In 2019, the co-founders secured a partnership with Mount Sinai Hospital in New York, where they helped schedule users’ first tests. From there they gradually expanded to other medical centers.
“It’s very replicable,” Zemrani says. “If it works in one location, you only need to bring that model to other locations nationally.”
Zemrani says there is a gap between underutilized testing equipment and a growing demand for tests from people trying to become healthier. By simplifying scheduling and reporting for consumers, Fitnescity allows local clinics and labs to reach more consumers.
“For someone who is already in the market for a test, we’re the aggregator, and by aggregating we can offer a better experience, because the market is very fragmented,” Zemrani says.
When a test requires approval from a doctor, Fitnescity and its partners work with a national network of board-certified physicians to review test requests and results. The user can also speak with a physician about their results at no additional cost.
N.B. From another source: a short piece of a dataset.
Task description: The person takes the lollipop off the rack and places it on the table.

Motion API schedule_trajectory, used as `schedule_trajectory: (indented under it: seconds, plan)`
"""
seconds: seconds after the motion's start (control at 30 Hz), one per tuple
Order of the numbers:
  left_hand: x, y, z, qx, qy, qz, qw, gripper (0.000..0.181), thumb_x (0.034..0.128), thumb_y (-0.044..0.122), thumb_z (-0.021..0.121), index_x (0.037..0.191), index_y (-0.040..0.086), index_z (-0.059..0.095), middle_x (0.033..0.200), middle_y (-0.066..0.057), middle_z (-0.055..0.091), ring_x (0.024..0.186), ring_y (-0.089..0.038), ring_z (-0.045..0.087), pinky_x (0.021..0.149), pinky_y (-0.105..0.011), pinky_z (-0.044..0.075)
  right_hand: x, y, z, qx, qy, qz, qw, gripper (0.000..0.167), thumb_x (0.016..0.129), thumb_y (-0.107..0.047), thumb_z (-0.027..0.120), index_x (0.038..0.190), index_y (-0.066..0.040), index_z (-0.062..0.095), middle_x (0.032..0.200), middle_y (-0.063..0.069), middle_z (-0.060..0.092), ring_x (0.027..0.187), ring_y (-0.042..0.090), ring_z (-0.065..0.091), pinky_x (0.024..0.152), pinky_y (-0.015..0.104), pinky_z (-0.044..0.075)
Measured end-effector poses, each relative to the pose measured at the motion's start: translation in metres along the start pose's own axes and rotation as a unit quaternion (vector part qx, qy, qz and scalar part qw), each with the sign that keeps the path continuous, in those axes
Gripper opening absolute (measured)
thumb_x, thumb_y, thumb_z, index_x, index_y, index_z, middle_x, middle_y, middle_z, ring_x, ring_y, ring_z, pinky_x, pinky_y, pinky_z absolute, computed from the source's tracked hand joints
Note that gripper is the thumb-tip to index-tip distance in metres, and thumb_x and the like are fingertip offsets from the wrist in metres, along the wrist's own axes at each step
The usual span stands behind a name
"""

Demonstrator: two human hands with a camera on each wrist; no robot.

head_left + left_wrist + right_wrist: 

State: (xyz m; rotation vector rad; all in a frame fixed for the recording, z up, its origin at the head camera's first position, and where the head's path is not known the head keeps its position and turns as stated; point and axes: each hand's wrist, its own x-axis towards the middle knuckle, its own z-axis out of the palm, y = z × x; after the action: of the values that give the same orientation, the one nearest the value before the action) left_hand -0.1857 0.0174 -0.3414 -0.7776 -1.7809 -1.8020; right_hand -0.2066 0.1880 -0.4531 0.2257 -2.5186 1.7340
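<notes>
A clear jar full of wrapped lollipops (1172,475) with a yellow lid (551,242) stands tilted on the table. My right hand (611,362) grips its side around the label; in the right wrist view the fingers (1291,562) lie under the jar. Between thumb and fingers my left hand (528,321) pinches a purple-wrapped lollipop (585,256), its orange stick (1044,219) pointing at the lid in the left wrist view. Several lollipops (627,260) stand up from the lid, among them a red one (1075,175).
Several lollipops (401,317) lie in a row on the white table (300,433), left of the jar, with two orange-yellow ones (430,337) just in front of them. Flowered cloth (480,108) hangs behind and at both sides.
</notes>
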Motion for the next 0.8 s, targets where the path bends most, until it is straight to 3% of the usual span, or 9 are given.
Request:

By making pricing transparent at local clinics, Zemrani says Fitnescity also helps users save money whether they’re going through insurance or not.
“We help you find and compare options,” Zemrani says. “The test could be something the consumer wants that’s not covered, or maybe it’s covered but it’s for someone who has a high deductible — which is the majority of the population.”
And as the company has grown, the founders’ MIT connections continue to pay dividends. Early on, Zemrani spent months researching companies like Quest Diagnostics and looking for opportunities for partnerships. Finally, she realized Quest’s CEO and executive vice president of general diagnostics were both Sloan alumni. She sent a cold email and was invited to the office to share more details about Fitnescity.
“I should have checked that in the beginning!” says Zemrani, who remains connected to MIT through a program with the Sandbox Innovation Fund that mentors startups in Morocco. “[Quest’s leadership] liked the vision of the company and they made the partnership happen, and basically what I was trying to accomplish for half a year happened that same day.”
A force for public health
Cardiovascular disease is the leading cause of death in America, accounting for about one in every four deaths in the country overall. Yet the Centers for Disease Control (CDC) estimates that 80 percent of cardiovascular disease is preventable.
With support from their doctors, many people are using tests like the ones on Fitnescity’s platform to be more proactive about their health. One Fitnescity user, for instance, lost both of her parents to heart disease within months of each other. The losses motivated her to adjust her lifestyle to reduce her own risk, in hopes her son could avoid the grief she was going through.
Fitnescity helped her schedule tests, including the Dual Energy X-Ray Absorptiometry (DEXA) scan, and track results. After months of diet and exercise changes, the tests showed that even though she wasn’t losing weight, she was losing visceral fat — a fat tied to several serious health complications — and gaining muscle mass, indicating her lifestyle changes were paying off.
The partnership with Quest, which was sparked by a meeting in 2019 but officially announced this October, is a game-changer for Fitnescity. It will open up thousands of Quest’s testing locations around the U.S. for Fitnescity’s users.
The Quest partnership will also help Fitnescity add testing capabilities. In the future, Zemrani sees Fitnescity expanding its offerings into more medical testing, like MRIs, that would be recommended by a doctor.
Ultimately, Zemrani believes Fitnescity is already helping to combat the growing health crisis in America.
“Our value is really about making sure you’re not just looking at your body when you’re sick, or if you’re healthy maybe once every year or two. We want to help you build a comprehensive and longitudinal view of your health, so you can see problems before they happen,” Zemrani says. “It’s a lot easier to prevent than it is to treat something when it’s already here.”